# [ACTIVITY]
The data below should be printed in full, exactly, and without any of its images.
==== DATA EXCERPTS
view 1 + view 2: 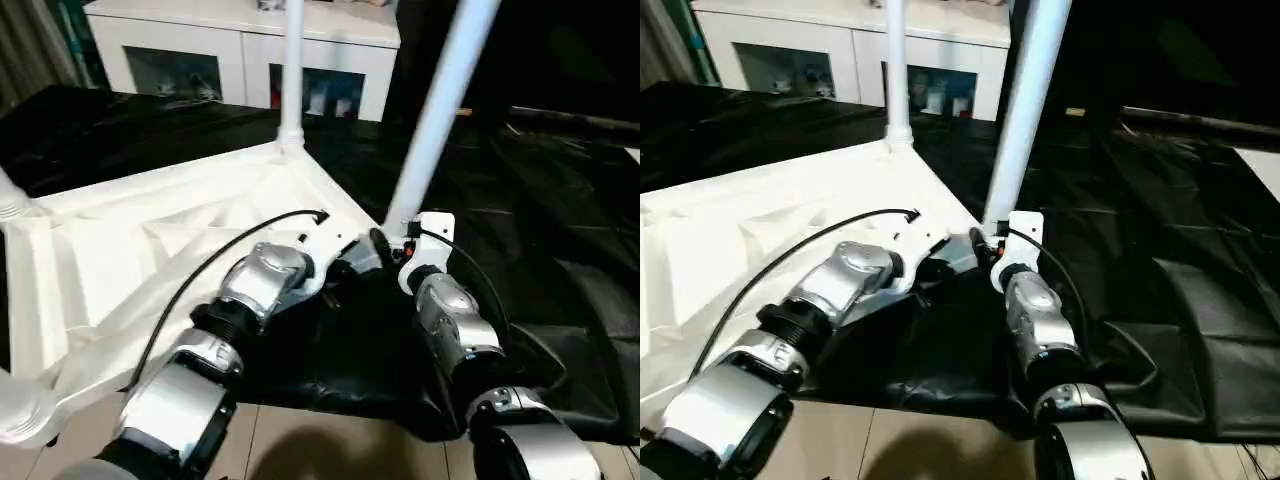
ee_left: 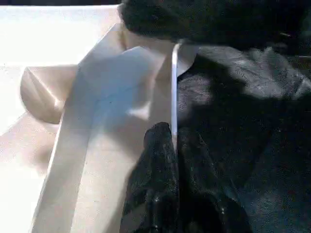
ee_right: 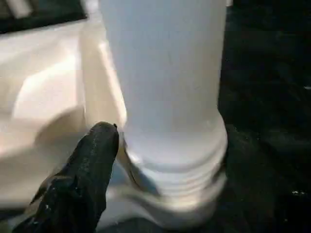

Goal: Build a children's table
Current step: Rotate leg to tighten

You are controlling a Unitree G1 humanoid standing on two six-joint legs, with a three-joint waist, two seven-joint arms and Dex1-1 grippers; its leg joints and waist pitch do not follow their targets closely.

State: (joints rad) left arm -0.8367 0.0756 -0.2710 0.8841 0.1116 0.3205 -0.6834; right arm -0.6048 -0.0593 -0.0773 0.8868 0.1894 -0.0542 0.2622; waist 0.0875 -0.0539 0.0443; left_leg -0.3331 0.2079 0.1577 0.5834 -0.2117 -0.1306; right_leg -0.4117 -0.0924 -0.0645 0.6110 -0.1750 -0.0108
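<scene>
Both grippers work at the near corner of the small all-white plastic children's table [image 1: 150, 260], which lies upside down on the large black-covered work table [image 1: 560, 230], ribbed underside facing up. From the head camera I see my left gripper [image 1: 335, 252] at the tabletop's edge beside that corner, and my right gripper [image 1: 395, 245] at the foot of a long tapered white tube leg [image 1: 440, 110] that rises tilted from the corner socket. Another white leg [image 1: 292, 70] stands upright in the far corner socket. Behind stands a white cabinet with glass doors [image 1: 250, 50].

Through the left wrist camera, my left gripper's [image 2: 173, 141] two black fingers [image 2: 155, 165] are pinched together on the thin white edge wall of the tabletop.

Through the right wrist camera, one black finger [image 3: 97, 155] lies just beside the threaded base of the leg [image 3: 165, 73], where it meets the socket. I cannot tell how far this gripper is open.
</scene>
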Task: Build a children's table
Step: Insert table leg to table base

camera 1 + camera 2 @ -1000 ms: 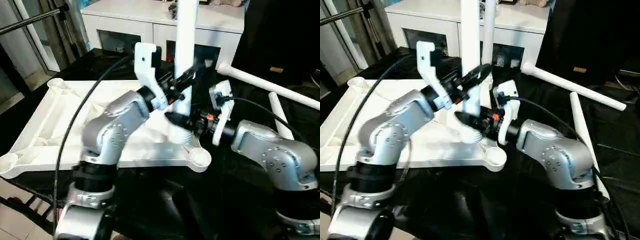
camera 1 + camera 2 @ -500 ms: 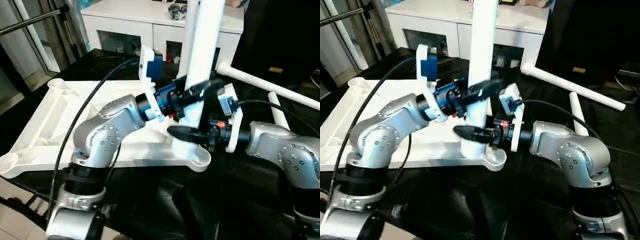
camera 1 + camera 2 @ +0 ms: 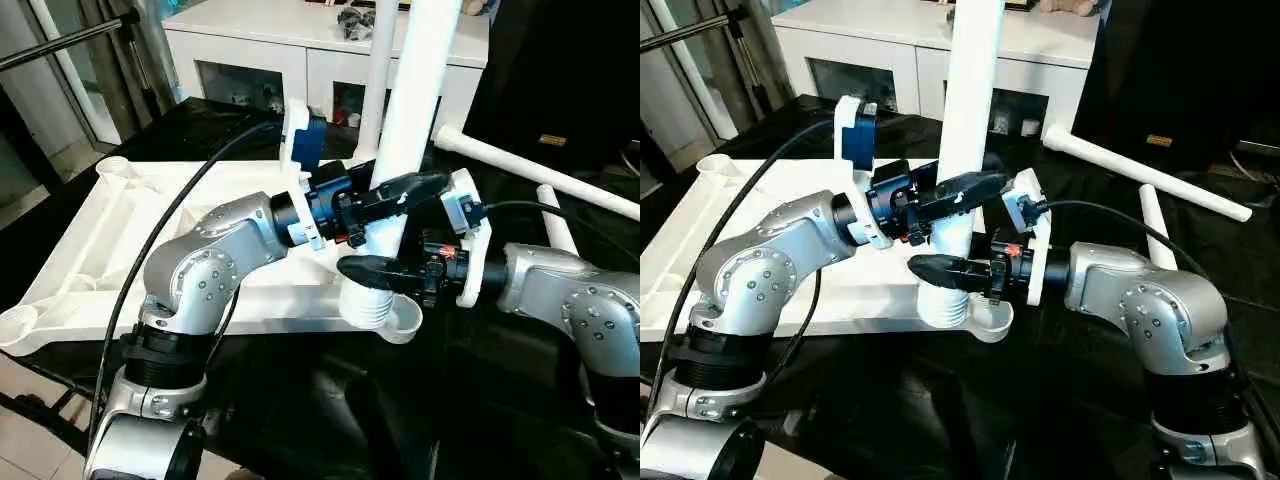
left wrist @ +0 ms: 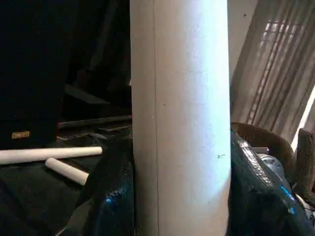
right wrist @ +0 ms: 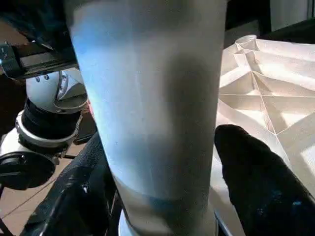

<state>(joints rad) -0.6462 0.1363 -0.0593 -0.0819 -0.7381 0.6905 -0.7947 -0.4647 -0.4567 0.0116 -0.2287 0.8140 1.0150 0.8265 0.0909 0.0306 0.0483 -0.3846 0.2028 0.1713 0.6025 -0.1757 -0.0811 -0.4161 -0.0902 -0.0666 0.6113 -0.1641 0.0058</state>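
One leg point(image 3: 415, 90) is gripped by both the left gripper point(image 3: 385, 203) and the right gripper point(image 3: 375, 272) above the tabletop's point(image 3: 120, 235) corner socket point(image 3: 400, 320), unseated; two legs point(image 3: 530, 170) lie loose.

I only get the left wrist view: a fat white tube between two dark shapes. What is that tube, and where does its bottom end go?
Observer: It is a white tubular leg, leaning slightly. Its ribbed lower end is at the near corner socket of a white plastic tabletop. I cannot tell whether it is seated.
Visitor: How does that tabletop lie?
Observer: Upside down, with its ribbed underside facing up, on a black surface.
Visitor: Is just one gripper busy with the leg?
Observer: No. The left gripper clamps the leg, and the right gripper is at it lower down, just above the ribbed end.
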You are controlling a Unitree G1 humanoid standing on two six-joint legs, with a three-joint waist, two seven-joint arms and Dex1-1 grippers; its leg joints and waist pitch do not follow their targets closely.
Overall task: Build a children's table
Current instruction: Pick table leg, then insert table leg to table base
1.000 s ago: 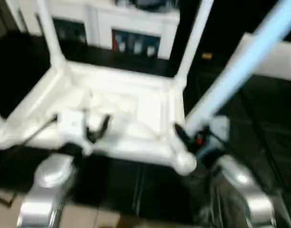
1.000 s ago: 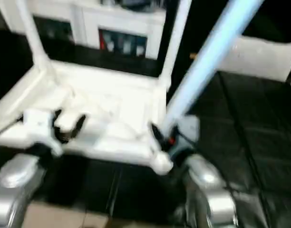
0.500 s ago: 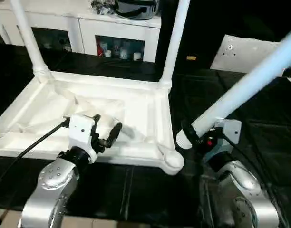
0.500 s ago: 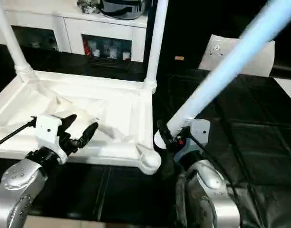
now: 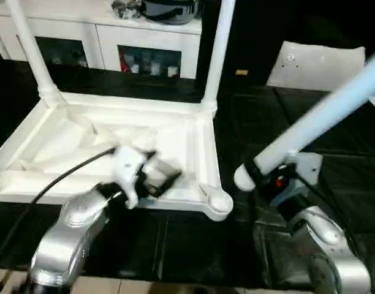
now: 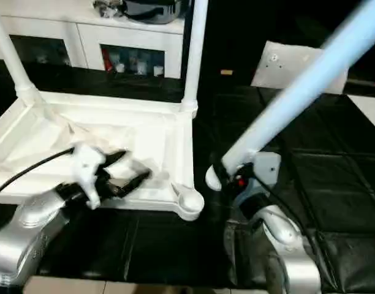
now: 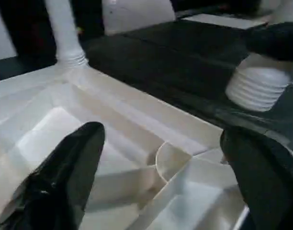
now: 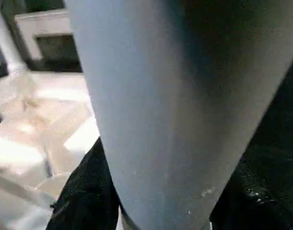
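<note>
A dark, tile-patterned work surface (image 5: 334, 128) lies before a white cabinet (image 5: 108, 43) with open-fronted shelves. The left hand (image 5: 155, 179), at the end of a silver forearm, hovers over the near rim of the upturned white plastic square tabletop (image 5: 71, 144); its two black fingers (image 7: 65, 177) stand wide apart and grasp nothing. In the left wrist view, the ribbed underside and the empty round corner socket (image 7: 173, 163) lie between those fingers. That socket (image 5: 219, 202) is the tabletop's near corner on the robot's right. Two long smooth white tapered tubular legs stand upright in the far corners, one on the left (image 5: 31, 52) and one on the right (image 5: 217, 52). The right hand (image 5: 261, 177) is clenched around the lower end of a third white tubular leg (image 5: 322, 116), which slants up and away towards the right. Its ridged butt end (image 5: 244, 177) hangs just beside the empty near socket, apart from it. A flat white sheet (image 5: 316, 64) lies on the dark surface beyond this leg.
</note>
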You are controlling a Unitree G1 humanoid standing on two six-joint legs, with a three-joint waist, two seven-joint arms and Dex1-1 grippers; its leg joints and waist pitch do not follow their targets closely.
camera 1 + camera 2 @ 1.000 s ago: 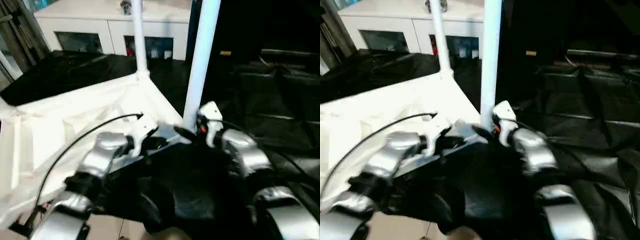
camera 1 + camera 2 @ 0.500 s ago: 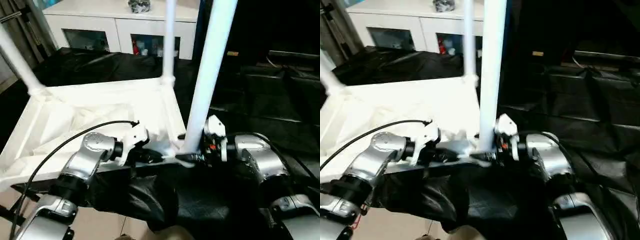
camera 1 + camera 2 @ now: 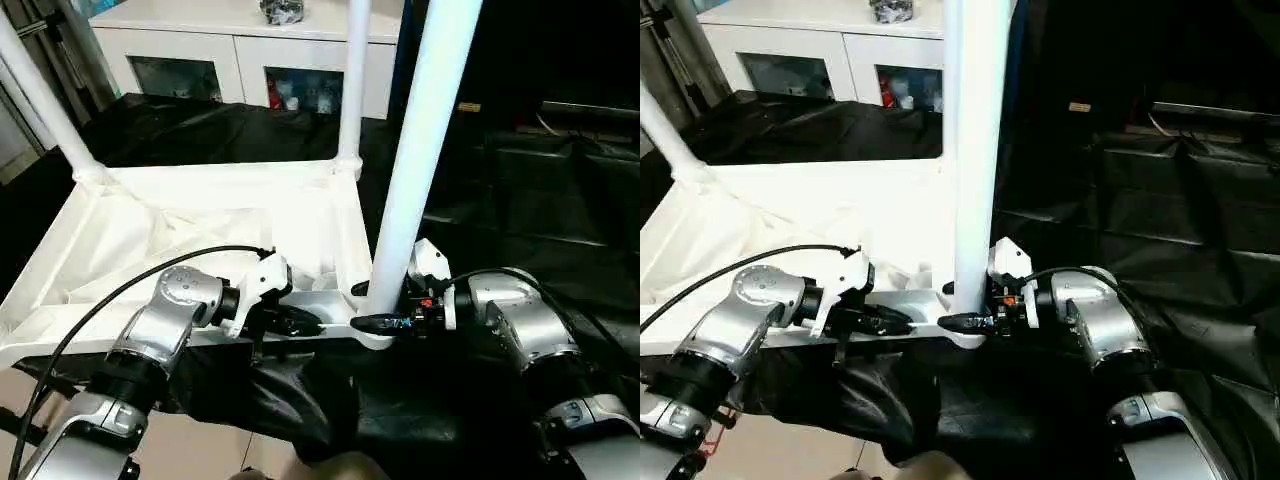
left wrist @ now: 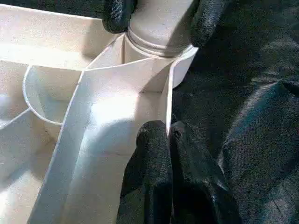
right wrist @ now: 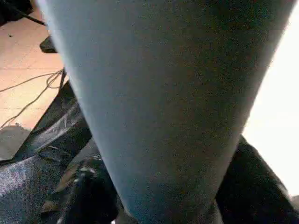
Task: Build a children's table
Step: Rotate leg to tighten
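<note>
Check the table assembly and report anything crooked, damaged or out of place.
Nothing stands out. The tabletop lies underside up, and the three legs in view, including the near leg between the right gripper's fingers, stand seated in their corner sockets.

The tabletop [image 3: 200, 230] lies flatter and squarer across the head views than a second ago, when it sat slanted with its far corner high; much of that is the camera itself shifting. A third leg [image 3: 45, 105] now shows at the far left corner socket, where a second ago that corner lay outside the picture. The right gripper [image 3: 385, 308] has swung in from just right of the near leg [image 3: 420, 160] and now straddles its base, one finger on each side, the gap narrower than before. The left gripper [image 3: 305, 322], fingers pressed together, has turned to point along the near rim toward that leg's socket [image 4: 180, 65], its tips on the rim wall.
</note>
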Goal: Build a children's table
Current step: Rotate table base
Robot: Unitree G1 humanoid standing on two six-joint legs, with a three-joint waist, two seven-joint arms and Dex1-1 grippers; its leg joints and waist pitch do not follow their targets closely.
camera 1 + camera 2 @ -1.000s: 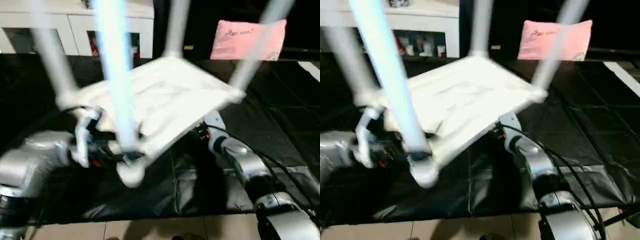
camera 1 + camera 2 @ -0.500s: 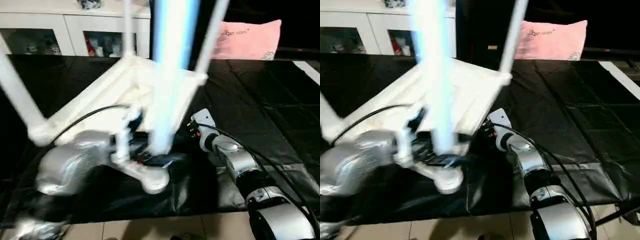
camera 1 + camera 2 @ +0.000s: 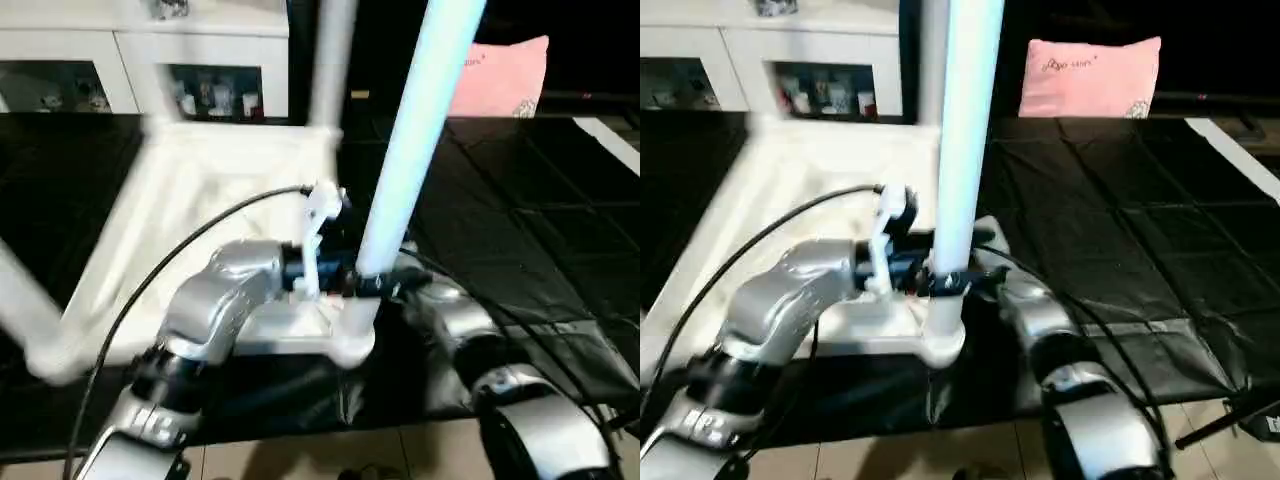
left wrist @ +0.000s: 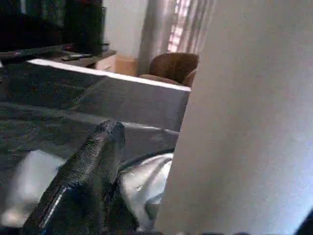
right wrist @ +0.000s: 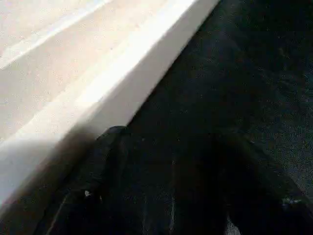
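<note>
1. The robot's left gripper clamps the base of the nearest long white tapered tubular leg, fingers pinching it just above its round corner socket at about 6 o'clock in the head views.

2. The right gripper sits just past that socket at 5 o'clock, spread fingers beside the edge of the upturned white plastic rectangular tabletop over the black floor mat; whether they hold anything cannot be told.

3. Risk, as a judgement: the tabletop looks tipped, so a grip on one leg alone could let it swing or twist the leg out of its socket.

4. The cable looping over the left forearm could snag on the tabletop's corner.

5. Farther off, at 12 o'clock, another white leg stands upright.

6. Beyond, at 1 o'clock, the pink pillow carries small dark script, too small to read; the white cabinet with glass doors at 11 o'clock shows no legible labels.
</note>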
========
# [YOUR SOLUTION]
view 1 + view 2: 
ee_left: 
ee_right: 

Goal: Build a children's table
Current step: Rotate leg to tighten

You are controlling a Unitree G1 humanoid standing on two six-joint legs, with a three-joint waist, two seven-joint arms and Dex1-1 grippers; its leg joints and waist pitch do not follow their targets closely.

State: (joints rad) left arm -0.8367 0.0756 -0.2710 0.8841 0.1116 0.3205 -0.6834; right arm -0.6048 -0.0593 -0.0773 0.8868 0.1894 -0.0542 0.2622; waist 0.0875 -0.0539 0.0443; left_leg -0.3331 0.2079 0.1577 0.5834 -0.2117 -0.1306; right_leg -0.4117 -0.0924 -0.0645 0.6110 -0.1750 -0.0108
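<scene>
Both grippers work at the near corner of the small all-white plastic children's table [image 1: 150, 260], which lies upside down on the large black-covered work table [image 1: 560, 230], ribbed underside facing up. From the head camera I see my left gripper [image 1: 335, 252] at the tabletop's edge beside that corner, and my right gripper [image 1: 395, 245] at the foot of a long tapered white tube leg [image 1: 440, 110] that rises tilted from the corner socket. Another white leg [image 1: 292, 70] stands upright in the far corner socket. Behind stands a white cabinet with glass doors [image 1: 250, 50].

Through the left wrist camera, my left gripper's [image 2: 173, 141] two black fingers [image 2: 155, 165] are pinched together on the thin white edge wall of the tabletop.

Through the right wrist camera, one black finger [image 3: 97, 155] lies just beside the threaded base of the leg [image 3: 165, 73], where it meets the socket. I cannot tell how far this gripper is open.
</scene>
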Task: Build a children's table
Step: Insert table leg to table base

camera 1 + camera 2 @ -1000 ms: 
camera 1 + camera 2 @ -500 ms: 
camera 1 + camera 2 @ +0 ms: 
left wrist @ +0 ms: 
right wrist @ +0 ms: 

<state>(joints rad) -0.6462 0.1363 -0.0593 -0.0819 -0.7381 0.6905 -0.7947 -0.4647 -0.4567 0.0116 -0.2287 0.8140 1.0150 0.8265 0.0909 0.0306 0.0483 -0.3846 0.2028 0.1713 0.6025 -0.1757 -0.0811 -0.4161 -0.0902 -0.0666 0.6113 -0.1641 0.0058</state>
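One leg point(image 3: 415, 90) is gripped by both the left gripper point(image 3: 385, 203) and the right gripper point(image 3: 375, 272) above the tabletop's point(image 3: 120, 235) corner socket point(image 3: 400, 320), unseated; two legs point(image 3: 530, 170) lie loose.

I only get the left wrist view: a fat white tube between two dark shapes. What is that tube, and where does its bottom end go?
Observer: It is a white tubular leg, leaning slightly. Its ribbed lower end is at the near corner socket of a white plastic tabletop. I cannot tell whether it is seated.
Visitor: How does that tabletop lie?
Observer: Upside down, with its ribbed underside facing up, on a black surface.
Visitor: Is just one gripper busy with the leg?
Observer: No. The left gripper clamps the leg, and the right gripper is at it lower down, just above the ribbed end.
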You are controlling a Unitree G1 humanoid standing on two six-joint legs, with a three-joint waist, two seven-joint arms and Dex1-1 grippers; its leg joints and waist pitch do not follow their targets closely.
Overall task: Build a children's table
Current instruction: Pick table leg, then insert table leg to table base
1.000 s ago: 
1.000 s ago: 
0.500 s ago: 
0.500 s ago: 
now: 
now: 
now: 
now: 
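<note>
A dark, tile-patterned work surface (image 5: 334, 128) lies before a white cabinet (image 5: 108, 43) with open-fronted shelves. The left hand (image 5: 155, 179), at the end of a silver forearm, hovers over the near rim of the upturned white plastic square tabletop (image 5: 71, 144); its two black fingers (image 7: 65, 177) stand wide apart and grasp nothing. In the left wrist view, the ribbed underside and the empty round corner socket (image 7: 173, 163) lie between those fingers. That socket (image 5: 219, 202) is the tabletop's near corner on the robot's right. Two long smooth white tapered tubular legs stand upright in the far corners, one on the left (image 5: 31, 52) and one on the right (image 5: 217, 52). The right hand (image 5: 261, 177) is clenched around the lower end of a third white tubular leg (image 5: 322, 116), which slants up and away towards the right. Its ridged butt end (image 5: 244, 177) hangs just beside the empty near socket, apart from it. A flat white sheet (image 5: 316, 64) lies on the dark surface beyond this leg.
</note>
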You are controlling a Unitree G1 humanoid standing on two six-joint legs, with a three-joint waist, two seven-joint arms and Dex1-1 grippers; its leg joints and waist pitch do not follow their targets closely.
camera 1 + camera 2 @ 1.000 s ago: 
camera 1 + camera 2 @ 0.500 s ago: 
camera 1 + camera 2 @ now: 
left wrist @ now: 
right wrist @ now: 
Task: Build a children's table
Step: Rotate leg to tighten
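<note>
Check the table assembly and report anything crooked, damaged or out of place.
Nothing stands out. The tabletop lies underside up, and the three legs in view, including the near leg between the right gripper's fingers, stand seated in their corner sockets.

The tabletop [image 3: 200, 230] lies flatter and squarer across the head views than a second ago, when it sat slanted with its far corner high; much of that is the camera itself shifting. A third leg [image 3: 45, 105] now shows at the far left corner socket, where a second ago that corner lay outside the picture. The right gripper [image 3: 385, 308] has swung in from just right of the near leg [image 3: 420, 160] and now straddles its base, one finger on each side, the gap narrower than before. The left gripper [image 3: 305, 322], fingers pressed together, has turned to point along the near rim toward that leg's socket [image 4: 180, 65], its tips on the rim wall.
</note>
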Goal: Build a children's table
Current step: Rotate table base
Robot: Unitree G1 humanoid standing on two six-joint legs, with a three-joint waist, two seven-joint arms and Dex1-1 grippers; its leg joints and waist pitch do not follow their targets closely.
camera 1 + camera 2 @ -1.000s: 
camera 1 + camera 2 @ -0.500s: 
camera 1 + camera 2 @ +0.000s: 
left wrist @ +0.000s: 
right wrist @ +0.000s: 
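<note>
1. The robot's left gripper clamps the base of the nearest long white tapered tubular leg, fingers pinching it just above its round corner socket at about 6 o'clock in the head views.

2. The right gripper sits just past that socket at 5 o'clock, spread fingers beside the edge of the upturned white plastic rectangular tabletop over the black floor mat; whether they hold anything cannot be told.

3. Risk, as a judgement: the tabletop looks tipped, so a grip on one leg alone could let it swing or twist the leg out of its socket.

4. The cable looping over the left forearm could snag on the tabletop's corner.

5. Farther off, at 12 o'clock, another white leg stands upright.

6. Beyond, at 1 o'clock, the pink pillow carries small dark script, too small to read; the white cabinet with glass doors at 11 o'clock shows no legible labels.
</note>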

No further answer is needed.